CEJIL 30 Años: Jineth Bedoya Lima

Imagen: arte original creado por Catalina Naranjo (IG @licopeno)

POR RICARDO SILVA ROMERO SOBRE JINETH BEDOYA

Mi querida Jineth: nada de lo que está ocurriendo en el mundo esta semana me importa tanto como decirte que sí te pasó lo que te pasó; sí les hicieron ese primer atentado, a ti y a tu mamá, que nadie quiso investigar; sí te negaron un esquema de seguridad, entre la bruma de las amenazas, porque según ellos no estabas en riesgo; sí te mandaron a decir que te quedaban tres días de vida si seguías describiendo alianzas entre ejércitos legales e ilegales; sí te pusieron una trampa en aquella cárcel de pesadilla porque estabas probándonos a todos que no era una cárcel sino la oficina central del crimen del país; sí te encañonaron y te amarraron y te secuestraron y te torturaron y te violaron y te dejaron muerta en una carretera el jueves 25 de mayo de 2000 mientras las demás vidas seguían marchando en puntillas para no despertar al Estado colombiano.

Se dice que “el Estado somos todos”, de buena fe, para que no se nos olvide que somos responsables, pero resulta más preciso aceptar que “el Estado son ellos” no solo porque en estricto sentido el Estado ha sido creado para servirles a los individuos que sumados dan la sociedad, sino porque no en pocas ocasiones el Estado nuestro, el colombiano, ha sido refugio y trinchera y negocio de unos pocos. De cierto modo, la historia de Colombia –una sucesión de procesos de paz vengados a la vuelta de la esquina por puñados de pacificadores– ha sido el pulso perdido por un Estado que no sea una sala de juntas armada hasta los dientes, un monstruo de Frankenstein salido de las manos, sino un garante de la libertad y la justicia y la inclusión en todo el territorio: a mí también me avergüenza, en fin, este Estado ambiguo e insólito que el lunes pasado se retiró del juicio de tu caso en la CIDH como si perderlo no fuera a ser un triunfo.

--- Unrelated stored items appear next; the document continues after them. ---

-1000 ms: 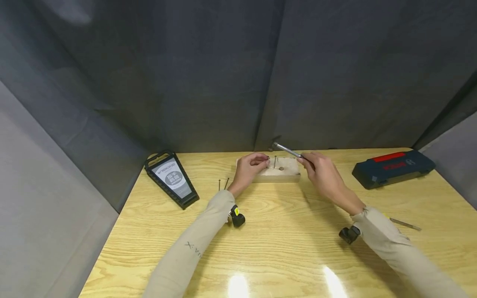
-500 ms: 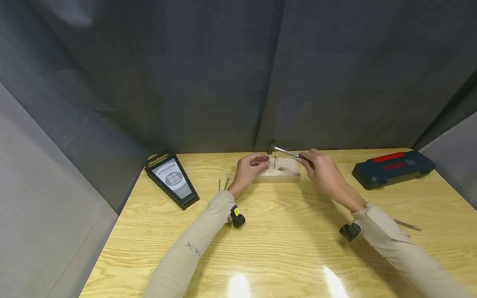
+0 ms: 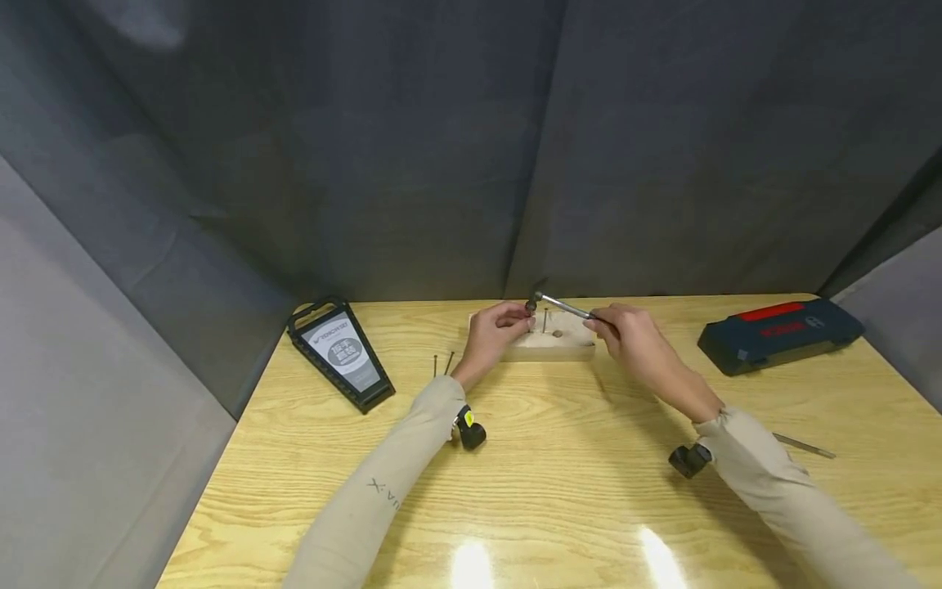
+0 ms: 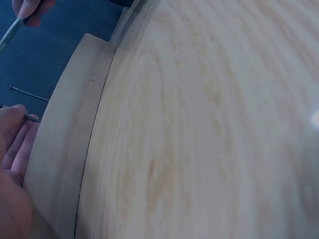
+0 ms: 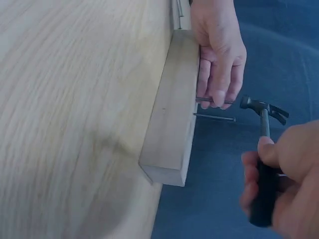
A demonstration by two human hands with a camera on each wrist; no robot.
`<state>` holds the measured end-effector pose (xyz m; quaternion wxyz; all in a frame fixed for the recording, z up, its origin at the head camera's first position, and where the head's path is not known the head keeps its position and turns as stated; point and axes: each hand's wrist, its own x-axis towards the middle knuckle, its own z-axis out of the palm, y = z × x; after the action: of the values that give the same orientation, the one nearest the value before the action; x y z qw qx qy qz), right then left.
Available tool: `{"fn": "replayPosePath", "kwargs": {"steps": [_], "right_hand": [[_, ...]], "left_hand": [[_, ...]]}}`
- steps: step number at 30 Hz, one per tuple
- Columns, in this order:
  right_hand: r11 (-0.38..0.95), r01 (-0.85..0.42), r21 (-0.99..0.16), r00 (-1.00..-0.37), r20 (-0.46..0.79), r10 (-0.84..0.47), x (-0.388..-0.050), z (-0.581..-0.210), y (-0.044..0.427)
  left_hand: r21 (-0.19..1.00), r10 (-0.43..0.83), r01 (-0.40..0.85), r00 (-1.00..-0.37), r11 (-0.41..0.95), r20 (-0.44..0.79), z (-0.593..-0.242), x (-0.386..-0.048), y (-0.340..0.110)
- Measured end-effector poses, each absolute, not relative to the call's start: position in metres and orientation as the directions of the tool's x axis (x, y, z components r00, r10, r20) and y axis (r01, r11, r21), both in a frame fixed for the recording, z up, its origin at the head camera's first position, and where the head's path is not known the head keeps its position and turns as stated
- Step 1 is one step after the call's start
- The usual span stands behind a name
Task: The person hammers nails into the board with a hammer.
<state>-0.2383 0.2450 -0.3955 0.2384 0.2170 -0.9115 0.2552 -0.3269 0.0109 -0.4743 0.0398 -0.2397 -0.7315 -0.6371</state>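
**Hammer (image 5: 264, 124) held just above a pinched nail (image 5: 203, 99)**

The left hand (image 3: 486, 342) is closed down to a pinch: thumb and fingers hold the nail, with some of its shank showing below them and its head above. The right hand (image 3: 640, 348) is curled right around the hammer's black grip.

The pinched nail stands about upright on top of the wooden block (image 5: 167, 109), near the middle of its length. Whether the tip has entered the wood cannot be told. The key relation is nail head to hammer face: the face sits nearly in line with the nail's long axis, and the right wrist view shows a slight gap. The nail lies to the left of the right hand; the left hand is nearer, already on it.

In the way are the left fingertips, just under the nail head, and a second nail (image 5: 214, 117), upright between the pinched one and the block's right end.

The block lies along the far edge of the bench (image 3: 545, 458). Two more nails (image 3: 435, 366) stand beside the left hand. A black holder (image 3: 375, 388) lies by the far left corner, a dark blue case (image 3: 780, 348) near the far right corner. A metal rod (image 3: 805, 446) lies nearer the right edge, partly behind the right sleeve (image 3: 787, 495).
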Motion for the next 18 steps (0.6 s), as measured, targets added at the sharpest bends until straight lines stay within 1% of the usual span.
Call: {"fn": "replayPosePath", "kwargs": {"steps": [2, 6, 9, 15, 18], "right_hand": [[0.789, -0.510, -0.343, -0.805, 0.514, -0.297, -0.2379, -0.3964, 0.2461], [0.783, -0.497, -0.374, -0.800, 0.546, -0.248, -0.2377, -0.3940, 0.2470], [0.784, -0.494, -0.376, -0.799, 0.552, -0.238, -0.2374, -0.3942, 0.2484], [0.780, -0.512, -0.361, -0.788, 0.558, -0.259, -0.2369, -0.3980, 0.2506], [0.781, -0.512, -0.359, -0.796, 0.541, -0.273, -0.2377, -0.3982, 0.2508]], "left_hand": [[0.913, 0.299, 0.401, -0.883, 0.076, 0.362, -0.4736, -0.3270, 0.0106], [0.915, 0.308, 0.398, -0.881, 0.073, 0.358, -0.4729, -0.3267, 0.0087], [0.917, 0.327, 0.395, -0.875, 0.057, 0.357, -0.4716, -0.3271, 0.0080], [0.942, 0.359, 0.334, -0.876, -0.033, 0.323, -0.4689, -0.3278, 0.0065], [0.952, 0.363, 0.302, -0.882, -0.054, 0.300, -0.4675, -0.3285, 0.0061]]}}
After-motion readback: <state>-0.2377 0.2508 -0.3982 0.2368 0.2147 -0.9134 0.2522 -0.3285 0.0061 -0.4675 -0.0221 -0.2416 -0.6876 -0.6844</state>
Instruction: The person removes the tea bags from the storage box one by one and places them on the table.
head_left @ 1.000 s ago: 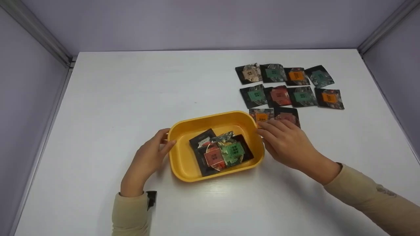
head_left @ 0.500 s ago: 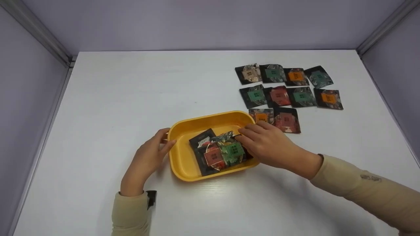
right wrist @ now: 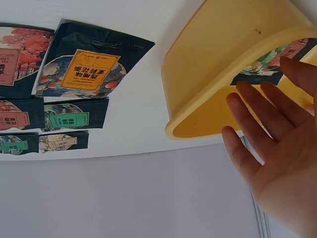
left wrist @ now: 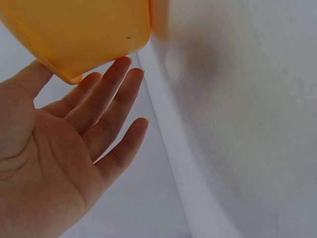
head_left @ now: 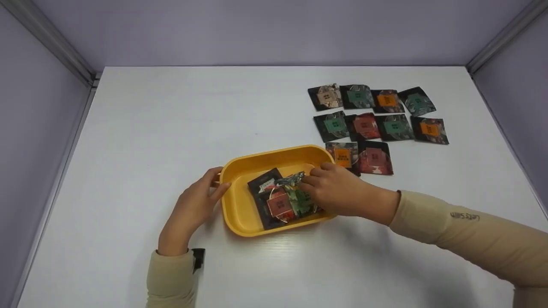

Decía a EL TIEMPO la abogada Viviana Krsticevic que jamás se esperó que, luego de tu testimonio irrefutable e imborrable en la audiencia del lunes –dijiste “he creído que la palabra es la mejor forma de transformar el dolor”, “ver todos los días en mi cuerpo las marcas de la violencia sexual y de la tortura no me permite cerrar este ciclo”, “pero no me voy a callar”–, el Estado colombiano tomara aquella decisión con vocación de peligroso precedente que ni siquiera han tomado “gobiernos realmente autoritarios como el de Fujimori en Perú, el de Ortega en Nicaragua o el de Maduro en Venezuela”: levantarse de la mesa. Pero quizás se trate de un gesto típico de un Estado paradójico: el Estado de una sociedad en la que ha sido común faltarles a las mujeres, pedirle ayuda a un mundo al que todo el tiempo se le está invitando a que se meta en sus narices, exigir vehementemente una justicia que solo opere contra los demás.

Mi admirada Jineth: nada de lo que está ocurriendo en el mundo esta semana me interesa tanto como dejarte por escrito que yo también me doy cuenta de que en estos veinticinco años de periodismo por la democracia has encontrado un valor inédito –un coraje solo tuyo– para encarnar las mil y una luchas de los que estamos hartos de la infamia: las luchas contra la violencia machista, contra la guerra, contra la desigualdad, contra la indiferencia, contra el estigma, contra la injusticia, contra la tiranía, contra la censura, contra el Estado que se encoge de hombros y sabotea los duelos que engendra. Siempre se me pasa decirte que aquella Navidad en la que nos encontramos, de afán en la búsqueda de los últimos regalos, me pareció que tú y tu mamá eran una sola silueta de aquellas que van redimiéndonos a todos a su paso.

Ningún héroe quiere serlo. Pero verlas a ustedes dos juntas es entender la extraña fuerza que ha impedido que este país nunca haya acabado de acabarse.